Tuesday, October 19, 2010

Charlee Bisch & SMA Awareness

Charlee Bisch is the daughter of Steve & Meri Lyn Bisch, who live in St. Louis. Steve and I were roommates and Delta Kappa Epsilon fraternity brothers at Vanderbilt and we have remained good friends over the last 20-plus years.

At the end of August, Meri Lyn sent us an e-mail about Charlee participating in the 2011 Miss Missouri Outstanding Teen program. One of the components of the competition requires that the contestants have a platform to promote. Meri Lyn offered several suggestions but Charlee told her that it had to be something special to her and told her that she had selected "SMA Awareness" as her platform. Meri Lyn then shared one of the papers that Charlee had to submit to compete in the preliminary competition:


In 2003 my Dad's college fraternity brother was expecting his first child. Nate Russell was born a beautiful and perfectly healthy baby boy. At five months old they noticed delays in his motor stills. They had him examined and tested by several physicians. The result's they received from the testing were something they never imagined. Nate was diagnosed with type 1 SMA. SMA stands for Spinal Muscular Atrophy and is a disease which affects the motor neurons of the spinal cord and the brain stem. Sadly, type 1 is the worst of the three types and most often fatal. Doctors told Nate's parents that he would never live past his first birthday. His first birthday passed, then his second, then third, fourth, fifth, and sixth. Nate wasn't able to celebrate his seventh birthday. Fighting as hard as he could on April 28, 2010, Nate earned his Angel Wings.

I have always loved children and I remember meeting Nate for the first time. In 2006 my family moved from California to St. Louis and while driving our motor home to St. Louis we stopped in Tulsa, Oklahoma to visit with Nate's family. We saw many pictures since Nate was born and followed his blog but had never met him in person. My family entered his room where he was sleeping and immediately I heard the noise from the machines that monitored him. I thought, WOW this is some kid!

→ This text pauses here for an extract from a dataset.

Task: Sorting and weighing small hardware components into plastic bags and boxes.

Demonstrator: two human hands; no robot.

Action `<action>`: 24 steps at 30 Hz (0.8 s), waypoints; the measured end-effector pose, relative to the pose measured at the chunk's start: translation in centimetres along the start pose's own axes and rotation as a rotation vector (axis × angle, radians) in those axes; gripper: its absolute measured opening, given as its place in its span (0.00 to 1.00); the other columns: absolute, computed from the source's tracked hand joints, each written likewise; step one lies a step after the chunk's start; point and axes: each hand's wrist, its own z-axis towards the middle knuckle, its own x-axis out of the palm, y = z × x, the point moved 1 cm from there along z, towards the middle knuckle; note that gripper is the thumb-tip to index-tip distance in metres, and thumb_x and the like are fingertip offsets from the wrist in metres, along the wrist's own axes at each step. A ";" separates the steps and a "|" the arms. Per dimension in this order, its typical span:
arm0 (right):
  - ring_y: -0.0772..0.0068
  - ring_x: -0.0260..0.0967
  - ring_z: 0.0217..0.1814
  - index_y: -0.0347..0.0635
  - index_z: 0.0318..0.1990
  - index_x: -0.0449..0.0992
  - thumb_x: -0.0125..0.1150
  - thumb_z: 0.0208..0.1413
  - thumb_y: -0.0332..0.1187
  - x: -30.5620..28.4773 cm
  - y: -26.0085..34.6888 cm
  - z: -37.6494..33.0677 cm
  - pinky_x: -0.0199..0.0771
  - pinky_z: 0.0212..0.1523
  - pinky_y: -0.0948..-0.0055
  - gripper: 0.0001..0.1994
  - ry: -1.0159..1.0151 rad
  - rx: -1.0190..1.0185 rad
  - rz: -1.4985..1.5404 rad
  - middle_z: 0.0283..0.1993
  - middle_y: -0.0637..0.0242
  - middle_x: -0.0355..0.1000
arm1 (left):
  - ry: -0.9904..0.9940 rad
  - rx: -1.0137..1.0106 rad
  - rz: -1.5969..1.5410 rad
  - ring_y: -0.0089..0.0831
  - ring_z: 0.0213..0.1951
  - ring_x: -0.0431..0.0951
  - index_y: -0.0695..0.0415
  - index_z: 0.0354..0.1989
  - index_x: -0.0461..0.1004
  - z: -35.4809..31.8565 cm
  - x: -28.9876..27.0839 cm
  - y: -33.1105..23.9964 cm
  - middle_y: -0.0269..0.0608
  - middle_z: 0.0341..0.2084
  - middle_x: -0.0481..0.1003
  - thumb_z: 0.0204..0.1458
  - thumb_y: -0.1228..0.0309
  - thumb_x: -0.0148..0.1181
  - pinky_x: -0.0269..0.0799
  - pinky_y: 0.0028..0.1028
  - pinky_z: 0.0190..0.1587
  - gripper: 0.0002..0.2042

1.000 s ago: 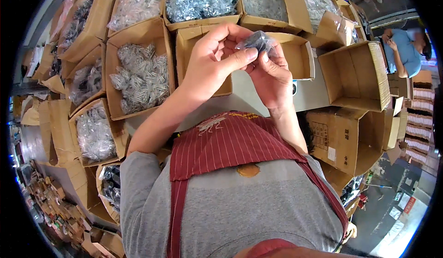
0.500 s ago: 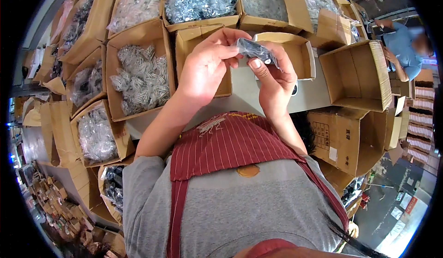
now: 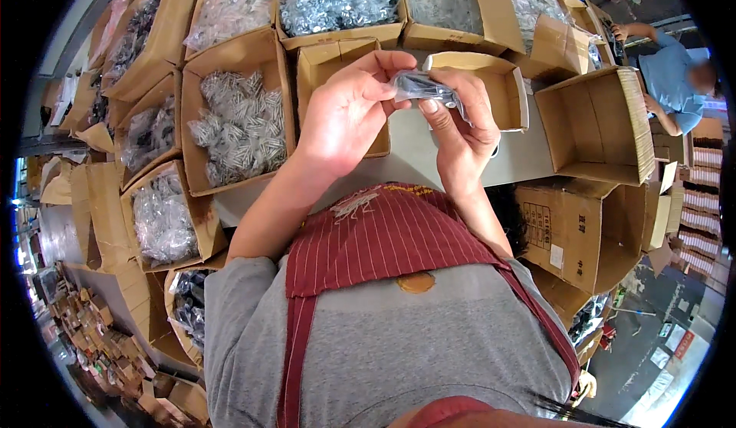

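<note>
Since the earlier frames the small clear bag (image 3: 420, 87) is shifted a little lower and leftward betw. the hands, and the fingers are re-set on it; arms and torso are barely moved.

Head view (only view given): the bag, w/ dark small parts inside, is held up over the grey tabletop (image 3: 414, 156), just in front of two empty cardboard boxes (image 3: 491, 83). The left hand (image 3: 349, 118) is closed on the bag's left end, thumb and fingertips pinched narrow. The right hand (image 3: 460, 133) is closed on the right end, thumb pressed up under the bag, other fingers curled over it. So the bag is gripped from both sides, clear of the table.

Progress, judged: the bag is in hand and seemingly filled; whether it is sealed yet cannot be told. It is not yet set down or dropped in any box.

Around: a box of silvery parts in bags (image 3: 238, 125) at left, more filled boxes along the top, an open empty carton (image 3: 594, 125) at right. A co-worker in a blue shirt (image 3: 675, 75) is at far right.

Hidden/unclear: bag contents are too small to identify; its mouth is covered by fingers; the table is largely blocked by the red striped apron (image 3: 383, 236).
</note>
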 end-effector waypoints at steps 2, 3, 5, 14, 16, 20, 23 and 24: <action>0.69 0.68 0.48 0.35 0.44 0.76 0.65 0.49 0.21 -0.1 -0.1 0.0 0.67 0.48 0.74 0.13 -0.011 0.018 0.019 0.45 0.61 0.71 | -0.021 0.000 -0.013 0.30 0.46 0.70 0.66 0.50 0.69 0.0 0.1 0.0 0.44 0.45 0.71 0.50 0.73 0.48 0.62 0.28 0.51 0.18; 0.69 0.68 0.48 0.35 0.44 0.76 0.65 0.49 0.21 -0.2 -0.2 -0.1 0.67 0.48 0.74 0.13 0.000 -0.004 0.011 0.46 0.61 0.71 | -0.001 -0.012 -0.046 0.30 0.46 0.69 0.66 0.50 0.69 0.0 0.0 0.0 0.43 0.44 0.71 0.50 0.73 0.49 0.62 0.28 0.51 0.18; 0.69 0.68 0.48 0.35 0.44 0.76 0.65 0.49 0.21 -0.2 -0.2 -0.1 0.67 0.48 0.74 0.13 0.009 -0.028 0.002 0.46 0.61 0.71 | 0.020 -0.025 -0.079 0.30 0.46 0.69 0.65 0.49 0.69 0.0 -0.2 0.1 0.43 0.44 0.71 0.50 0.73 0.49 0.61 0.27 0.51 0.18; 0.82 0.68 0.29 0.35 0.48 0.74 0.64 0.52 0.25 -0.3 -1.3 0.4 0.69 0.31 0.80 0.15 0.186 0.279 0.000 0.34 0.67 0.75 | -0.041 -0.035 0.313 0.25 0.38 0.70 0.60 0.38 0.70 0.2 -2.4 0.3 0.37 0.35 0.71 0.51 0.72 0.52 0.64 0.25 0.43 0.08; 0.85 0.66 0.25 0.35 0.44 0.76 0.65 0.52 0.28 -0.8 -2.1 0.6 0.67 0.24 0.81 0.12 0.194 0.428 -0.032 0.28 0.69 0.74 | -0.144 -0.172 0.424 0.22 0.32 0.70 0.59 0.36 0.70 -0.8 -4.3 -0.5 0.33 0.29 0.70 0.54 0.70 0.54 0.65 0.23 0.38 0.06; 0.84 0.65 0.25 0.36 0.39 0.78 0.63 0.54 0.32 -4.6 -5.6 2.5 0.67 0.22 0.80 0.09 0.121 0.464 -0.412 0.26 0.70 0.73 | -0.253 -0.163 0.469 0.21 0.29 0.69 0.57 0.34 0.69 -2.2 -7.6 -3.3 0.31 0.26 0.69 0.55 0.67 0.54 0.65 0.23 0.36 0.07; 0.84 0.65 0.26 0.36 0.40 0.78 0.62 0.55 0.33 -7.8 -9.1 3.1 0.66 0.22 0.80 0.10 0.068 0.493 -0.579 0.28 0.69 0.73 | -0.376 -0.080 0.500 0.21 0.29 0.69 0.57 0.33 0.70 -2.3 -10.5 -7.6 0.31 0.26 0.70 0.55 0.67 0.54 0.64 0.23 0.36 0.06; 0.83 0.65 0.27 0.35 0.41 0.77 0.61 0.54 0.32 -8.9 -10.4 3.0 0.67 0.23 0.80 0.11 0.078 0.537 -0.502 0.29 0.69 0.73 | -0.397 -0.042 0.499 0.21 0.30 0.71 0.57 0.36 0.71 -2.4 -11.4 -9.5 0.31 0.26 0.71 0.54 0.68 0.55 0.65 0.23 0.37 0.07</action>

My second encounter with Nate was in 2008. It was a wonderful weekend. Four of my Dad's fraternity brother's families met in Tulsa to celebrate Easter with Nate's family. One of the major affects of SMA is that Nate was not able to talk. Instead, he used his gorgeous big blue eyes to talk and sometimes he made a faint sound in his throat. Nate was completely mesmerized as I would read books to him. Nate also loved watching SpongeBob and the younger kids would often watch with him. We all dyed eggs for Easter. We brought the eggs to his room because he wasn't well enough to join us.

The Miss Missouri Outstanding Teen Program will offer me numerous opportunities to promote my platform, "The Awareness of Spinal Muscular Atrophy". I would like to start a 5k walk promoting SMA awareness targeting all age groups. At the walk I plan to have several booths to help educate everyone on the facts of SMA and show everyone that raising awareness can be fun and educational.

Seeing Nate sleeping peacefully assured me that God blessed him with six and one half crazy amazing years of life. It showed me that he was here to make a difference in people's lives and this is why I am now sharing Nate's story. Nate's life made me realize that more people need to understand this disease and know that the children with SMA are no different than us but just packaged a little differently.

I am very happy to report that on Saturday, October 16th, Charlee was named Miss Gateway St. Louis Outstanding Teen 2011 and will be moving on in the competition to become the 2011 Miss Missouri Outstanding Teen. Here is a picture of her winning the crown:

Jen and I are honored that she would select SMA awareness as her platform and will do all that we can to help her educate people.
Charlee, THANK YOU so much for selecting SMA Awareness as your platform and helping us keep Nate's memory alive!!!!
Trey, Jen, Owen & Angel Nate


Anonymous said...

It left me in tears. What a wonderful tribute to a wonderful boy. What an amazing young woman. Nathan would be so proud. Mimi

Noah and Max said...

I agree with Anonymous....left me in tears - absolutely speechless. Hope you guys are doing well :)

Anonymous said...

Thanks so much for posting this. I hope that this inspires people to make a difference. SMA is something that needs to be adressed and I hope by the end of my reign that I will have inspired many.


Anonymous said...

It's so amazing to see Nathan and other sma children impacting lives even when they are no longer with us. God is good and what a blessing!